Skip to content

Psy-Fer/blue-crab

Repository files navigation

blue-crab

blue-crab is a conversion tool to convert from ONT's POD5 format to the community maintained SLOW5/BLOW5 format. Maybe one day ONT will see the light and realise column-based file formats for row-based reading is a bad idea. Till then, Crab go snap snap! Happy converting!

SLOW5 specification: https://hasindu2008.github.io/slow5specs
slow5tools: https://github.com/hasindu2008/slow5tools
pyslow5: https://hasindu2008.github.io/slow5lib/pyslow5_api/pyslow5.html

PyPI Downloads PyPI Snake CI

WARNING

While we test as much as we can and do our very best to ensure 100% data parity, we have no control over what ONT will do to pod5.

Given their history of ad-hoc changes, there is bound to be cases in the future where this breaks the conversion.
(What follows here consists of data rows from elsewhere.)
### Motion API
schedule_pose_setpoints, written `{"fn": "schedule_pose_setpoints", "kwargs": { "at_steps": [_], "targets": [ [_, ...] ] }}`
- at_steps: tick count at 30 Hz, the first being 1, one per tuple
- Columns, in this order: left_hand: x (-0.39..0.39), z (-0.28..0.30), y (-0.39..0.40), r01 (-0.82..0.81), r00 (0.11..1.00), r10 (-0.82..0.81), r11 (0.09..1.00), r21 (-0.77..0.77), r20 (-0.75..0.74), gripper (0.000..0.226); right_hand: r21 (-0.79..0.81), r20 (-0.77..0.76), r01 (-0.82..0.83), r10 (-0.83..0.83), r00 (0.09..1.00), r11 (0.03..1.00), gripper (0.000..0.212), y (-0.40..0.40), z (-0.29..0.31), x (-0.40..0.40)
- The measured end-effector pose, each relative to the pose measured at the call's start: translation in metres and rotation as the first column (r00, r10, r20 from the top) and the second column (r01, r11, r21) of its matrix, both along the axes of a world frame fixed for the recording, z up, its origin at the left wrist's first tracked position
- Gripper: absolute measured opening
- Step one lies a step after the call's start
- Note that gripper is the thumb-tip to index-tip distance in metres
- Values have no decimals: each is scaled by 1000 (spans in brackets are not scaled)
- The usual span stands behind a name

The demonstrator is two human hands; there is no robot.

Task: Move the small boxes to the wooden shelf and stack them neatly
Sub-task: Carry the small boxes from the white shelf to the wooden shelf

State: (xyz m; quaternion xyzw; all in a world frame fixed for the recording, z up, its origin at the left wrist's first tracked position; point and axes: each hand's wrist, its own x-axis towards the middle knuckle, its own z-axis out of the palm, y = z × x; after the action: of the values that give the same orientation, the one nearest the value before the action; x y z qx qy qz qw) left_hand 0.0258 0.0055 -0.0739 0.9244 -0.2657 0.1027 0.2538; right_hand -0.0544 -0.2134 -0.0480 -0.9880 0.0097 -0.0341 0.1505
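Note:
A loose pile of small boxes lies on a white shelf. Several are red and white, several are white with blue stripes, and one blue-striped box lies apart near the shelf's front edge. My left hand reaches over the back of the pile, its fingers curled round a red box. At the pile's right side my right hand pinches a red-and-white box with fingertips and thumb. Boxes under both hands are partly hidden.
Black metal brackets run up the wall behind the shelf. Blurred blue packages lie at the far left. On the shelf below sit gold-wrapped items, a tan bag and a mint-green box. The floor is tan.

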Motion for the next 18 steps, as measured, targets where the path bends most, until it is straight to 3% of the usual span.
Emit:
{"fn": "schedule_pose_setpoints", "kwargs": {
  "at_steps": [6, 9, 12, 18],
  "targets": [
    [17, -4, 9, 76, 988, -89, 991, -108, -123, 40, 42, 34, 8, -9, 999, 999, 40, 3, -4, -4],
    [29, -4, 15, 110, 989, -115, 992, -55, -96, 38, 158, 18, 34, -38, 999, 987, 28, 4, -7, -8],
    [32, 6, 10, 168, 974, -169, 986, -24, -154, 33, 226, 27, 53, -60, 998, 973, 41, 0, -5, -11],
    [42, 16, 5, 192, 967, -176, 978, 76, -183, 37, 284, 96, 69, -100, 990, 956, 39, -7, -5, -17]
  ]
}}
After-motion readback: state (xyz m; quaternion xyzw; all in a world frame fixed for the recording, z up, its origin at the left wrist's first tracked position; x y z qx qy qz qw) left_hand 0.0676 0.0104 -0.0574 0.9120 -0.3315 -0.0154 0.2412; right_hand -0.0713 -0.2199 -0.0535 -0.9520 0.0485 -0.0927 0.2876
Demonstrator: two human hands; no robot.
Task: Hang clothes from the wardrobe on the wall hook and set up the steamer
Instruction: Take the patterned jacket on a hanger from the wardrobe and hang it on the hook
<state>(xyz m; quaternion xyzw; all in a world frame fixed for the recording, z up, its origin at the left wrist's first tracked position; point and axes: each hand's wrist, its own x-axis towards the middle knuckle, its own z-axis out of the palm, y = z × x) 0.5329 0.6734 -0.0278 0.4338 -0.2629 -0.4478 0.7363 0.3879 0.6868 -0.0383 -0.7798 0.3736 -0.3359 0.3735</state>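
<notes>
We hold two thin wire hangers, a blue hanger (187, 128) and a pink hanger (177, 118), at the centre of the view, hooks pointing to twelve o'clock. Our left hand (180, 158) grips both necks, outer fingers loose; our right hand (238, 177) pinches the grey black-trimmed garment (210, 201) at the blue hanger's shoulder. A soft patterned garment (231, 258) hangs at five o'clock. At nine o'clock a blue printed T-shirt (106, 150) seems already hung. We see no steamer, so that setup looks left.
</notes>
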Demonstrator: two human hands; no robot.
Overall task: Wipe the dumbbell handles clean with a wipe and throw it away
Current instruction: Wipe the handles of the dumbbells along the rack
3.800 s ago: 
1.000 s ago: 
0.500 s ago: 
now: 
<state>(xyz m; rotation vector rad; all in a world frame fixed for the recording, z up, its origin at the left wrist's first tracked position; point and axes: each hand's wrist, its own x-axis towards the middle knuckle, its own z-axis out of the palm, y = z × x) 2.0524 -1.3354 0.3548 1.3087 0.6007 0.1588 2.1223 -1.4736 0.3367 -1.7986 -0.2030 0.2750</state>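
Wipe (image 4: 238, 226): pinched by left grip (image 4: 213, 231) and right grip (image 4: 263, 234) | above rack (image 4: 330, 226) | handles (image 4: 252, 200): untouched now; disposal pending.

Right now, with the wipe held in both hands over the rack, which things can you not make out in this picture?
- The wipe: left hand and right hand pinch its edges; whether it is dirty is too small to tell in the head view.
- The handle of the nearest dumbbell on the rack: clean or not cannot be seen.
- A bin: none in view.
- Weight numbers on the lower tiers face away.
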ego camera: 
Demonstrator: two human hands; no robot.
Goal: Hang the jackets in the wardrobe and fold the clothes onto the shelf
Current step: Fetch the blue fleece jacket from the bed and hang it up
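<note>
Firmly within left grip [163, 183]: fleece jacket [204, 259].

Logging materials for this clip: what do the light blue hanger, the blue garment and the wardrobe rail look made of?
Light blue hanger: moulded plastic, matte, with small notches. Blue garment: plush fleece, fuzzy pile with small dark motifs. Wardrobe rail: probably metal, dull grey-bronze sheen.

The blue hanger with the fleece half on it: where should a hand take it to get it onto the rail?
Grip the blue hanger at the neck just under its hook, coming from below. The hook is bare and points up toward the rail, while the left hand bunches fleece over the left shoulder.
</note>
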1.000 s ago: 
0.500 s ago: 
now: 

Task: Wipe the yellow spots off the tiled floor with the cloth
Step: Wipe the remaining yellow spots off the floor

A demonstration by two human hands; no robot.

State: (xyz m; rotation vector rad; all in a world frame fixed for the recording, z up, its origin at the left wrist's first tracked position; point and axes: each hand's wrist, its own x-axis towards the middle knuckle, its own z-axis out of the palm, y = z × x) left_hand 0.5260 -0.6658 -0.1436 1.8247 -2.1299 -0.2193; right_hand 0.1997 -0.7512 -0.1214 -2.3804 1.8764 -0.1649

You may use commands like slow5tools quickcheck and index to verify the integrity of the created S/BLOW5 files.

Quickstart

python3 -m venv ./blue-crab-venv
source ./blue-crab-venv/bin/activate
python3 -m pip install --upgrade pip

pip install blue-crab

blue-crab --help

Setup

blue-crab requires python 3.8 or higher (limitation due to ONT's pod5 library). Using a virtual environment is recommended.

  1. Install zlib development libraries (and optionally zstd development libraries).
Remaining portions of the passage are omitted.